GIVEN RECORDS:
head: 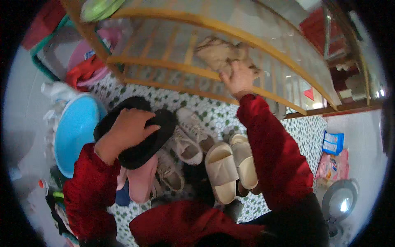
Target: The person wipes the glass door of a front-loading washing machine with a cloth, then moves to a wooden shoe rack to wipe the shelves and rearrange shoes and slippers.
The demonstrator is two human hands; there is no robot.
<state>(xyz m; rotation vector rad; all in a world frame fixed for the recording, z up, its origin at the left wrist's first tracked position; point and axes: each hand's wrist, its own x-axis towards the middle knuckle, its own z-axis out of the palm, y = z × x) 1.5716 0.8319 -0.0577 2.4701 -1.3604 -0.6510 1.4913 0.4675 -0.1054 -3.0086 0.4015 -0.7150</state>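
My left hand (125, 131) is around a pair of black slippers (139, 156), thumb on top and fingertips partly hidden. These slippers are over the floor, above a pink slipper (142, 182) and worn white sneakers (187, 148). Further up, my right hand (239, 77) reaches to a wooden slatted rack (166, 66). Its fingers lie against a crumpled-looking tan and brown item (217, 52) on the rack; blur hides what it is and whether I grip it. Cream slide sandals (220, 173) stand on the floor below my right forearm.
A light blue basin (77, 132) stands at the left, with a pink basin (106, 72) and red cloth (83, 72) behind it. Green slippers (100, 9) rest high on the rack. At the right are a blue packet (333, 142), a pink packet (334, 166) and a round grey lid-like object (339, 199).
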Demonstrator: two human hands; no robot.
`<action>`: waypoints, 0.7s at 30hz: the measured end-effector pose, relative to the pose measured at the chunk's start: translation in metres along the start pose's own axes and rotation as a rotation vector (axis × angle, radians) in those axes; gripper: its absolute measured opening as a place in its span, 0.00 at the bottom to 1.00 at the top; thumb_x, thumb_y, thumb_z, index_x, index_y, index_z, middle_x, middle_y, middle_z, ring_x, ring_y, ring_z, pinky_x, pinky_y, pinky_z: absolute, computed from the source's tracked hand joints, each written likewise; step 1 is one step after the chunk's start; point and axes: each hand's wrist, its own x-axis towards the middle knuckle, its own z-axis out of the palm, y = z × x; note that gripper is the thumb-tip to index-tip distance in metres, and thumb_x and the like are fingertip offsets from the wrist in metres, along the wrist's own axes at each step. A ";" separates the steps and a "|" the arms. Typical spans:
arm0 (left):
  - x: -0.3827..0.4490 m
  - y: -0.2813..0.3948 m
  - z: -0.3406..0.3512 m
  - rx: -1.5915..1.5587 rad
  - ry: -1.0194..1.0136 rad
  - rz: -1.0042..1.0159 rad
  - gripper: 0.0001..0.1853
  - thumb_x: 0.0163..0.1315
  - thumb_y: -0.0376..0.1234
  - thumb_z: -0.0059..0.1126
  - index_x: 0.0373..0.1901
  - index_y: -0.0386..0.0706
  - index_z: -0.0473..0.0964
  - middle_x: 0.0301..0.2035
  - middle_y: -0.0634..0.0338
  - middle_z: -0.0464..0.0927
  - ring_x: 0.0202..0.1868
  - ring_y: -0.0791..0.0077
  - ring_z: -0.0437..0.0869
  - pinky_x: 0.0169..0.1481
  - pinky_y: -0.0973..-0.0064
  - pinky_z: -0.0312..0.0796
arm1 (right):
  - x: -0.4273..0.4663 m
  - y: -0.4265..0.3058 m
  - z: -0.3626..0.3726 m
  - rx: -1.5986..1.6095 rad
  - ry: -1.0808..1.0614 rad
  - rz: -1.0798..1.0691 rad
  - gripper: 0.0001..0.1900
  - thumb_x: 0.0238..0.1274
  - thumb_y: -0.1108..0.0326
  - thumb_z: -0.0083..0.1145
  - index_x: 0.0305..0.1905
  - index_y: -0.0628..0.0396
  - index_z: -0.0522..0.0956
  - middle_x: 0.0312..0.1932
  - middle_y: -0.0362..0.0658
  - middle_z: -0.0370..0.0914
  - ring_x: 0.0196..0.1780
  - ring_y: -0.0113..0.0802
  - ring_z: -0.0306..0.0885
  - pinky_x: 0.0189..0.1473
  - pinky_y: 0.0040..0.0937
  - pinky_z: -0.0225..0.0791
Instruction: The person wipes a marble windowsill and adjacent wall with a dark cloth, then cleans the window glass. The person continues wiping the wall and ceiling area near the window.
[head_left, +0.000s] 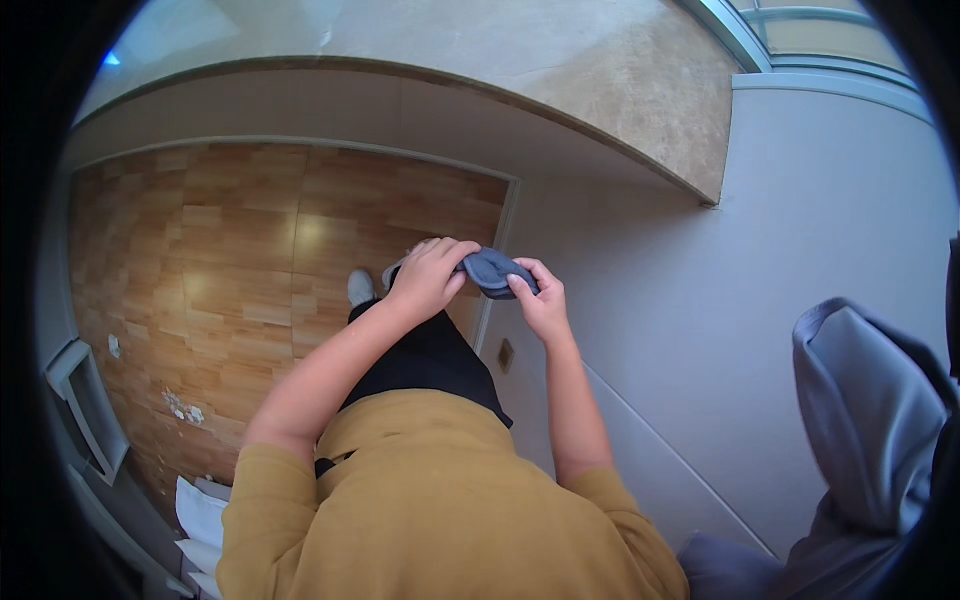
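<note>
A folded piece of dark grey-blue cloth (491, 271) with stitched edges is stretched between my two hands, in front of my waist. My left hand (433, 274) grips its left end, the thumb below and the fingers over the top. At the cloth's right end, my right hand (541, 294) pinches it between thumb and fingers. Below the hands show my black trousers (420, 360) and a light shoe (361, 288) on the wood floor. How the cloth is folded inside cannot be told.
A stone windowsill (600, 82) juts out ahead, beside a window frame (739, 37). The pale wall (720, 262) stands at the right, with a grey curtain (862, 405) gathered near it. White scraps (184, 409) lie on the floor (240, 277) at the left, near a grey frame (90, 412).
</note>
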 end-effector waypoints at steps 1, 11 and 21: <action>-0.005 -0.002 0.000 -0.012 0.033 0.003 0.21 0.53 0.26 0.62 0.52 0.44 0.75 0.45 0.54 0.80 0.51 0.53 0.80 0.56 0.59 0.72 | -0.004 0.003 0.005 0.002 0.018 0.006 0.11 0.68 0.68 0.60 0.50 0.63 0.79 0.39 0.36 0.79 0.42 0.20 0.73 0.47 0.22 0.69; -0.061 -0.015 -0.028 -0.566 -0.247 -0.319 0.18 0.58 0.31 0.65 0.51 0.42 0.77 0.40 0.57 0.82 0.43 0.68 0.84 0.51 0.71 0.76 | -0.064 0.006 0.040 0.472 -0.125 0.213 0.34 0.58 0.57 0.71 0.66 0.57 0.70 0.50 0.40 0.79 0.42 0.25 0.79 0.48 0.23 0.72; -0.067 -0.013 -0.014 -0.938 -0.131 -0.319 0.36 0.51 0.40 0.78 0.60 0.39 0.70 0.49 0.58 0.79 0.52 0.74 0.79 0.60 0.75 0.71 | -0.062 0.026 0.039 0.432 0.104 0.118 0.11 0.67 0.66 0.63 0.49 0.61 0.81 0.38 0.34 0.79 0.42 0.20 0.74 0.50 0.22 0.67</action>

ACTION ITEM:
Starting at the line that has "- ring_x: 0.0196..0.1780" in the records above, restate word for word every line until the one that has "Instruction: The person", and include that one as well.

ANSWER TO THE EXERCISE:
  - ring_x: 0.0196..0.1780
  - ring_y: -0.0113..0.0802
  - ring_z: -0.0306..0.0885
  - pinky_x: 0.0189..0.1473
  - pinky_y: 0.0040..0.0937
  - pinky_z: -0.0225..0.0791
Instruction: The person wipes a marble windowsill and adjacent wall with a dark cloth, then cleans the window glass. The person continues wiping the wall and ceiling area near the window.

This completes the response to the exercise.